我理想中的写作,应该有冒犯之心。而大作品的内在之义,就是“我”为主体,从“我”做起,发散无限。

(我希望)写出至少一本可以代表自己所有思考和文学探索的著作,对中国文学来说,它也成为一个全新的文本。

以上种种“灾变”意念,最终凝结为以“一个人的世界”为表征的浩瀚“主观”王国的构筑。

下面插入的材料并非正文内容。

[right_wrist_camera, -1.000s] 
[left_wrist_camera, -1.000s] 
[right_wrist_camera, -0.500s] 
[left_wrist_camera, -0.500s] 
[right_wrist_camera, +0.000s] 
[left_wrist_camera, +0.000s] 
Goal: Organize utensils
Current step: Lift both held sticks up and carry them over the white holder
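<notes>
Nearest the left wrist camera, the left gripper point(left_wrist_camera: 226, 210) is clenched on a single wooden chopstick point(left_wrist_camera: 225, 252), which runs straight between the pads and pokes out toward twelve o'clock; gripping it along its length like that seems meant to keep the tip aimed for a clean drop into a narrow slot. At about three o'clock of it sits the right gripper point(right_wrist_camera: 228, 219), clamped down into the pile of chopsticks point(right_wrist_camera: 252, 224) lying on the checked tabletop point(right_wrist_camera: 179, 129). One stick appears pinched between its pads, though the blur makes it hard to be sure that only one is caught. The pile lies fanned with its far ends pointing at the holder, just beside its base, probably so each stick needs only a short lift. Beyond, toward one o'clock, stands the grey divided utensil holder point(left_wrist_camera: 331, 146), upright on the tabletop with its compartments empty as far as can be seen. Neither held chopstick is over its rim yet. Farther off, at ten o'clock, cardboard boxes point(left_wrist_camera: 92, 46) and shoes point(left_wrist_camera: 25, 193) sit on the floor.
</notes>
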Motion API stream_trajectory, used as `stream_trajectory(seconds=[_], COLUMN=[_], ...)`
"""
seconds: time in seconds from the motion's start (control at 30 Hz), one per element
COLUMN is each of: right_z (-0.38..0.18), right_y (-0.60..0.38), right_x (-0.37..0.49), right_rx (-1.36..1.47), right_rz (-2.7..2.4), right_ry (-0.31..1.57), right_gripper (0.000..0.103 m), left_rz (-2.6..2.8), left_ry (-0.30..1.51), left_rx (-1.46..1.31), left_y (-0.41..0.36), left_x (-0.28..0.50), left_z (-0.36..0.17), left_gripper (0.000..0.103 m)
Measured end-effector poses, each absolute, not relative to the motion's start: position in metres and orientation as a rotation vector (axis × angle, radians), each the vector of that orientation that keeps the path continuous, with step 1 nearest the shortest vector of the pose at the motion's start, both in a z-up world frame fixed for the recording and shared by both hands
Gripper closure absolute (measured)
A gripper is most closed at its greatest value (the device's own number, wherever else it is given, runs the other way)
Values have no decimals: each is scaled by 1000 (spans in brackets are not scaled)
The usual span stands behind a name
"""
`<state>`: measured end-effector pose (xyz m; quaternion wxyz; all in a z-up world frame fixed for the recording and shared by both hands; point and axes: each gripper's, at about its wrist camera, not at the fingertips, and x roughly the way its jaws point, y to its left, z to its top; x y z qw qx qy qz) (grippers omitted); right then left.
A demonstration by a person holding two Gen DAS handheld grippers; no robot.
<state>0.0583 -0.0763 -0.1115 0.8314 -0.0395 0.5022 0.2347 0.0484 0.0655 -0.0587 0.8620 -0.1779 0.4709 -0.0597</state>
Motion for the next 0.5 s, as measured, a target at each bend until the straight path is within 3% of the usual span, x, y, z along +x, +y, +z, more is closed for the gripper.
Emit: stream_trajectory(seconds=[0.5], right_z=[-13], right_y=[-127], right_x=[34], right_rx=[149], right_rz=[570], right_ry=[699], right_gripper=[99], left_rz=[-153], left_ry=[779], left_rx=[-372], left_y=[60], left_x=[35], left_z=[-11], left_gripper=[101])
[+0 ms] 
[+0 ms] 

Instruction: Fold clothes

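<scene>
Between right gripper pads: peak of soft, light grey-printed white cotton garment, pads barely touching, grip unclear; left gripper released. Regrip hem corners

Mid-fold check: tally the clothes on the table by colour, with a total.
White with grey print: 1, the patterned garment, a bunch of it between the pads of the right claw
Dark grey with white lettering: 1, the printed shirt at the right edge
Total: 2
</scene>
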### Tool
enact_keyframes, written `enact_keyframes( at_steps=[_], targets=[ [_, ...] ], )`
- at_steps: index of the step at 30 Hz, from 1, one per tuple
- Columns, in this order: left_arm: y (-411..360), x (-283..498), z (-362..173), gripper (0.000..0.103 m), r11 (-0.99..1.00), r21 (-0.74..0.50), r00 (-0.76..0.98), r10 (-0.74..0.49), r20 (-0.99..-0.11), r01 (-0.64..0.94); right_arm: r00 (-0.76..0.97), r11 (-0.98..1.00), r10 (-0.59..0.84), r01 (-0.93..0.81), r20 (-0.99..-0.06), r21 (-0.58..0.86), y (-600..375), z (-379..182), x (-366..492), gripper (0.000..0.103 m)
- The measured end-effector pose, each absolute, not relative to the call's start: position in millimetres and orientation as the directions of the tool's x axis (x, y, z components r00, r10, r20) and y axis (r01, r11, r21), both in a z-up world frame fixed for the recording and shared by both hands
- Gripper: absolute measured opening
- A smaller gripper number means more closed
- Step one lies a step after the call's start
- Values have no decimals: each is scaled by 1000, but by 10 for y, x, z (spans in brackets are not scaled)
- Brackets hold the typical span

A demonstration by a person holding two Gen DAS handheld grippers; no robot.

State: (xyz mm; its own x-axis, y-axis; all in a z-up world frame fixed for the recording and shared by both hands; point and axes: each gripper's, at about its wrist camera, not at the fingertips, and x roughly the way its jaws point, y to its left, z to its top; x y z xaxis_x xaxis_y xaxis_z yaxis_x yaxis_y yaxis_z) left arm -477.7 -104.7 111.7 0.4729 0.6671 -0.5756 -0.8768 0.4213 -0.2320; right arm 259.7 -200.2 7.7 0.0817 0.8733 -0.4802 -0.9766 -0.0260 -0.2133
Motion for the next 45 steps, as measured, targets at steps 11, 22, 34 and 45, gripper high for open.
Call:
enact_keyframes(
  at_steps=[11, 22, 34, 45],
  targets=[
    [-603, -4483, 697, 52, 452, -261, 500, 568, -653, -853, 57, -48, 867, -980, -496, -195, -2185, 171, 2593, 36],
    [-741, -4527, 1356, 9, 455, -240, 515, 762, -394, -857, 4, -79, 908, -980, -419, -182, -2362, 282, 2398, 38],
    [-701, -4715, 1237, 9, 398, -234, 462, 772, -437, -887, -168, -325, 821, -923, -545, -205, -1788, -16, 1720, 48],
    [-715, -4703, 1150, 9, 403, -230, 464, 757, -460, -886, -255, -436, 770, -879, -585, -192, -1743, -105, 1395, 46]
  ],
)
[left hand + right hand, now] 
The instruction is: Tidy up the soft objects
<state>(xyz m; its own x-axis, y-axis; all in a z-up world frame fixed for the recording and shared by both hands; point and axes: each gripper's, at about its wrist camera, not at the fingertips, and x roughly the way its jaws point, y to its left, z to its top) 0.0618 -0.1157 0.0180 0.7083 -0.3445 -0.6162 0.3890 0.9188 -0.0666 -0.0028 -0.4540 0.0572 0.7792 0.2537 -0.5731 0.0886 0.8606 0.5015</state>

从精神肌理上来看,闫文盛的这种整一性“客观”向个体性“主观”散文重心的转移,同大工业时代后现代性浪潮引发的现代危机息息相关。无需回避,在闫文盛的“文学接受史”中,西方文学话语体系占据了巨大的分量,而这种“西式”话语的源头很大程度上是基建于由柏拉图“影子说”为表征的反映论上。在此,我们的艺术往往只能是现实的反映,是可怜的“影子的影子”,而决定一切艺术形式的魂灵是形而上的理念。此种“逻各斯中心主义”的客观反映论,操控了西方艺术世界数千年,而在中世纪这种操控力量非常集中地表现为高悬头顶的“上帝之城”的无限权威的存在。但随着大工业时代的来临,个体启蒙与世俗化进程快速推进,以摧枯拉朽之势造就了“上帝之城”的覆灭。尼采那句“上帝已死”所征兆的一切价值的重估,在艺术领域的一个显明特征,表现为雪莱的那句“诗人为世界立法”。于是,我们看到,20世纪现代主义艺术的天空中,不再是单纯的“世界———镜子”的整一、规则映射,而是对于历史潮流“沉默的螺旋”下“WE”之集体碑石的迷恋,被拉倒、倒置之后“ME”之个体的坚守。于是,在德勒兹的《千高原》中,世界由一体化的树状结构解构为多元中心的块茎状结构,历史天空下这块整一、规则的镜面也破裂为千千万万块碎片,每个生命个体手执一块,通过它来观望自己的世界,也发出自己的声音、拥有自己的“立法权”,制定自己的规则。这,无疑是艺术领域富有颠覆性质的历史进程。而正是基于此,哲学家索伦·克尔凯郭尔说,如果他在战争中死去希望在自己的墓碑上刻上简单的几个字:“那个个人”。而从另一层面来看,大工业时代后的现代性浪潮,也引发了深深的现代危机,随着整一价值体系的消解,虽然以梵高为代表的艺术天才们将自己比作“世界的太阳”,但在多元化、大众化、景观化的世俗价值体系面前,又不得不退守在自我世界中。于是,巴尔扎克剑柄上那句“我能摧毁一切障碍”的话语,在卡夫卡的话语世界里不得不置换为“一切障碍能摧毁我”的生存困境。在新的历史际遇下,这些无法被驯服的文化精灵,已然无法像十九世纪的文学巨匠那样出入历史风云。在此境况下,他们以“一个人的世界”的强烈“主观”意志为标的重新“为世界立法”,以新的艺术范式来重新定义现代世界,重新为漂泊无依的现代灵魂找寻一方栖息之地。综上,我们可知,这种可被称为“灾变”革命的先锋性“主观”艺术突破,在闫文盛这里并非漂浮不定的浮萍,而是厚植于“现代性”土壤中的具有广阔艺术根基的脉络体系。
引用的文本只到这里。